One was inside me right then. He knew me as Hannah. I knew him as John. His hands gripped my waist, and his hips slammed rhythmically against my behind. His dick slid in and out, in and out, in and out of me. I moaned and arched my back for him. You like that, baby? Fuck, yeah. Give it to me. He pulled me by my hair and held me up with one hand on my breast and the other between my legs, his fingers circling my clit. He kissed me from my neck to my ear and then pushed me back down onto the bed. Grunting.

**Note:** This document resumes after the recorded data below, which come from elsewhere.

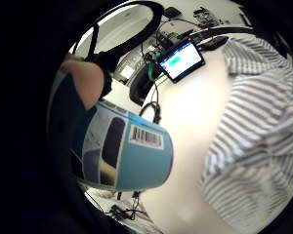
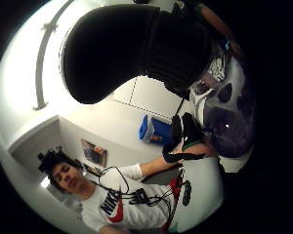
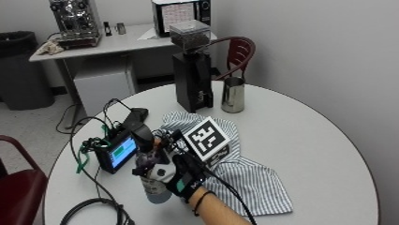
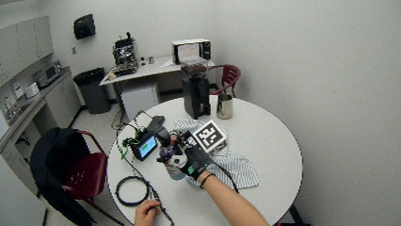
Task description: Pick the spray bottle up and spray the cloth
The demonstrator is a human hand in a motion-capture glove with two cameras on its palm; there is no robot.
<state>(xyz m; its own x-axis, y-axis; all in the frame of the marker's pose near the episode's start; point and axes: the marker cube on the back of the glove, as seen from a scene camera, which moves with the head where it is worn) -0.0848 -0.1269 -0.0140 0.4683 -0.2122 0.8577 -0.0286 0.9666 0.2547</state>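
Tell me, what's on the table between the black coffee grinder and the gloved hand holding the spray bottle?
The striped cloth lies between the coffee grinder and the gloved right hand gripping the spray bottle. The outside view shows this best.

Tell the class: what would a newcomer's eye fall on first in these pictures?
First, the gloved right hand gripping the spray bottle near the round white table's front edge. Next, the striped cloth spread beside that hand. Behind it stand a tall black coffee grinder and a steel jug.
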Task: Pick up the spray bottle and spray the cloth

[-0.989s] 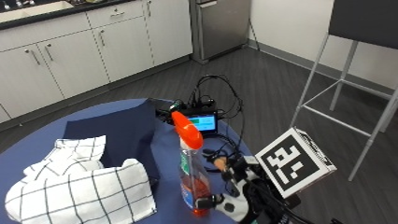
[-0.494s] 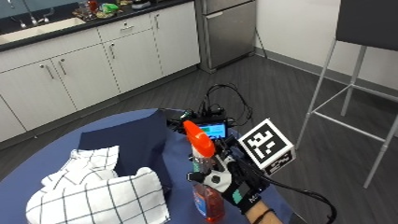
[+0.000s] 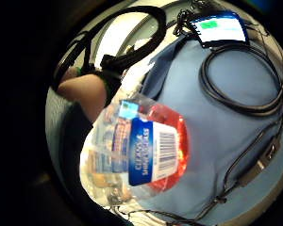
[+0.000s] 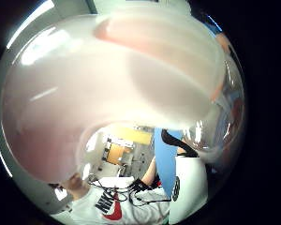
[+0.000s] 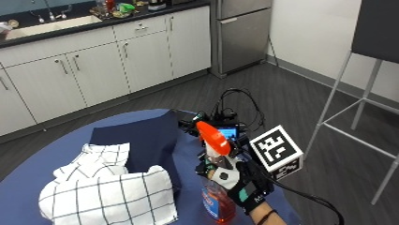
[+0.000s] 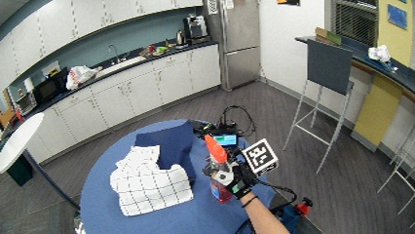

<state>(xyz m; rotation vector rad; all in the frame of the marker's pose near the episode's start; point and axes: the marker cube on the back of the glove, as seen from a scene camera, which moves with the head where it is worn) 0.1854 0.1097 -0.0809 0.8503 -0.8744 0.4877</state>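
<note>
In the outside view my gloved right hand (image 5: 242, 182) grips the neck of the spray bottle (image 5: 215, 202), just below its orange trigger head. The bottle is clear with red liquid and a blue label, and stands upright near the table's right front edge. Its nozzle points left, toward the cloths. A white checked cloth (image 5: 106, 193) lies crumpled to the left, apart from the bottle. The wide outside view shows the same hand (image 6: 235, 181), bottle (image 6: 217, 173) and cloth (image 6: 152, 184). The bottle (image 3: 146, 150) fills both palm views (image 4: 112, 84). Whether its base touches the table I cannot tell.
A dark navy cloth (image 5: 142, 140) lies spread behind the checked one on the round blue table (image 5: 25, 187). A small device with a lit screen (image 5: 228, 133) and a tangle of black cables (image 3: 240, 94) sit just behind the bottle. Cabinets and a tall stool stand beyond.
The outside camera has shifted. My hand, beside the bottle a second ago, has closed round its neck and now holds it; the cloths lie as before.
</note>
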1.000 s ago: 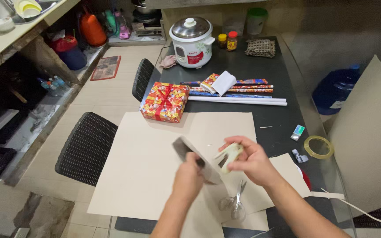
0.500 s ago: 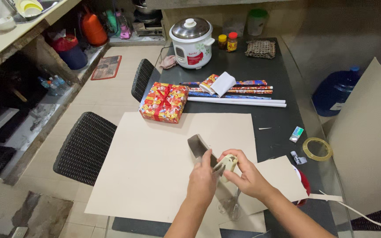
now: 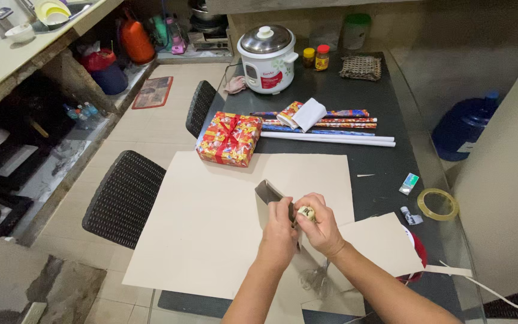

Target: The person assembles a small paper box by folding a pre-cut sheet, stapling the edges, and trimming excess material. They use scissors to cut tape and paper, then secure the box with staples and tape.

You might be wondering: why is the state playing pimp? Spread open your history textbook. Prostitution is the world’s oldest profession, having had the most ink spilled moralizing, legislating, and prosecuting it. A woman way back then would be considered damaged goods if she had sex before getting married, but she wouldn’t be totally fucked. Damaged goods on the marriage market are also prime real estate underground. Not even the Bible prohibits the sale of sex-time per se. It just says you shouldn’t trust a ho. Touché!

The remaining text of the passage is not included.